This chili is absolutely delicious, and super easy to make. If you want to kick it up a notch, you could add a little cayenne pepper for some heat. The refried beans make this chili thick and very hearty, just right for a chilly autumn day!
40 Minute Vegan Chili
- 1 large onion, chopped
- 4 cloves garlic, minced
- 1 1/2 cups vegetable broth
- 15 ounces vegetarian refried beans
- 15 ounces kidney beans, cooked
- 1 green bell pepper, chopped
- 1 cup frozen organic (to avoid GMOs) corn kernels
- 1 14-ounce can diced tomatoes
- 1 teaspoon cumin
- 1 1/2 teaspoon paprika
- 1/2 teaspoon chipotle chili powder
- 1/2 teaspoon oregano
- salt and pepper, to taste
- roughly chopped cilantro for garnish (optional)

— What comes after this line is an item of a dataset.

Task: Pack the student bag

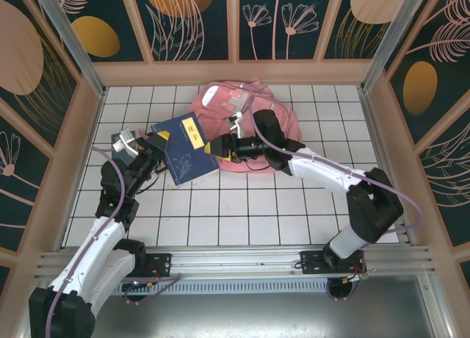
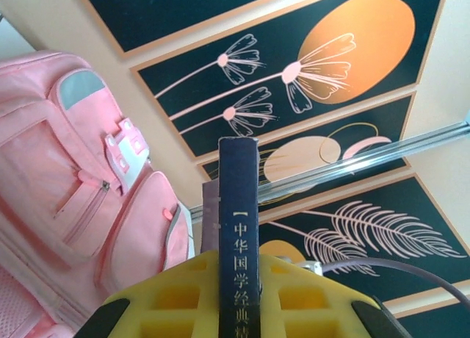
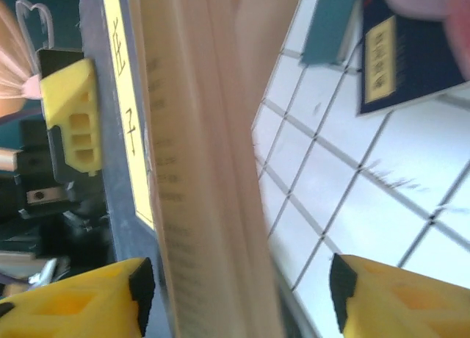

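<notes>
- White square tiles cover the table (image 1: pixel 242 206), which is walled in by dark teal panels (image 1: pixel 191 15) painted with orange discs and pale flowers.
- The student bag (image 1: pixel 253 99), pink, lies at the far middle of the table, beyond both of my grippers; from my left wrist it shows at the left (image 2: pixel 66 176), with its zipped front pockets and a buckle facing the camera.
- My left gripper (image 1: pixel 156 141) is clamped on a dark blue book (image 1: pixel 187 150), gripping it at its left edge and holding it off the tiles, tilted.
- From my left wrist, my left gripper (image 2: pixel 239 286) has the book's spine (image 2: pixel 239 198) rising between the yellow fingers (image 2: pixel 169 297), white Chinese characters running down it.
- My right gripper (image 1: pixel 218 148) sits at the book's right edge, in front of the bag.
- From my right wrist, my right gripper (image 3: pixel 239 286) has its yellow fingers (image 3: pixel 81 308) spread apart; the book (image 3: pixel 198 132) passes between them edge-on, pale pages towards the right finger, with bare tiles (image 3: pixel 352 206) visible in the gap.
- A yellow finger of my left gripper (image 3: pixel 70 114) presses the book's cover beside its yellow title strip.
- A second dark blue book (image 3: pixel 411 51) lies flat on the tiles, a teal object (image 3: pixel 330 22) just beside it; both are blurred.
</notes>
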Controlling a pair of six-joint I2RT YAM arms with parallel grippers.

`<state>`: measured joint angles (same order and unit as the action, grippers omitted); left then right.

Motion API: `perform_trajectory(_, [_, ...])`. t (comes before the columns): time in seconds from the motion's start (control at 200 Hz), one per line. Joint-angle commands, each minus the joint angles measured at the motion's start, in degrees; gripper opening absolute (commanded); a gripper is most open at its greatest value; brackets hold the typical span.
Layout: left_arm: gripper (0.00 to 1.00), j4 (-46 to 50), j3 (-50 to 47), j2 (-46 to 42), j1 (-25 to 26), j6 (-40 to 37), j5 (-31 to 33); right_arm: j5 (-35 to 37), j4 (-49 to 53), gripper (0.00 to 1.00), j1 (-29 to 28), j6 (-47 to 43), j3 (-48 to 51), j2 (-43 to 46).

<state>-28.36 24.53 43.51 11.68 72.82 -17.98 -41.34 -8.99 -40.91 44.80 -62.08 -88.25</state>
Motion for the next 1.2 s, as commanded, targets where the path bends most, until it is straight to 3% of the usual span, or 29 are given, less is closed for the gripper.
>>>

Saute onion in large stock pot for 2-3 minutes, until tender.
Add garlic and saute another 2-3 minutes.
Add remaining ingredients and simmer for 30 minutes.
Garnish with chopped cilantro, or for a non-vegan option, shredded cheddar cheese or sour cream.
- Vegan Cornbread! (askaveganbaker.com)
- Spicy Vegan Chili (fisherlauren.wordpress.com)
- Vegan Two Bean and Pumpkin Chili (yonderwild.wordpress.com)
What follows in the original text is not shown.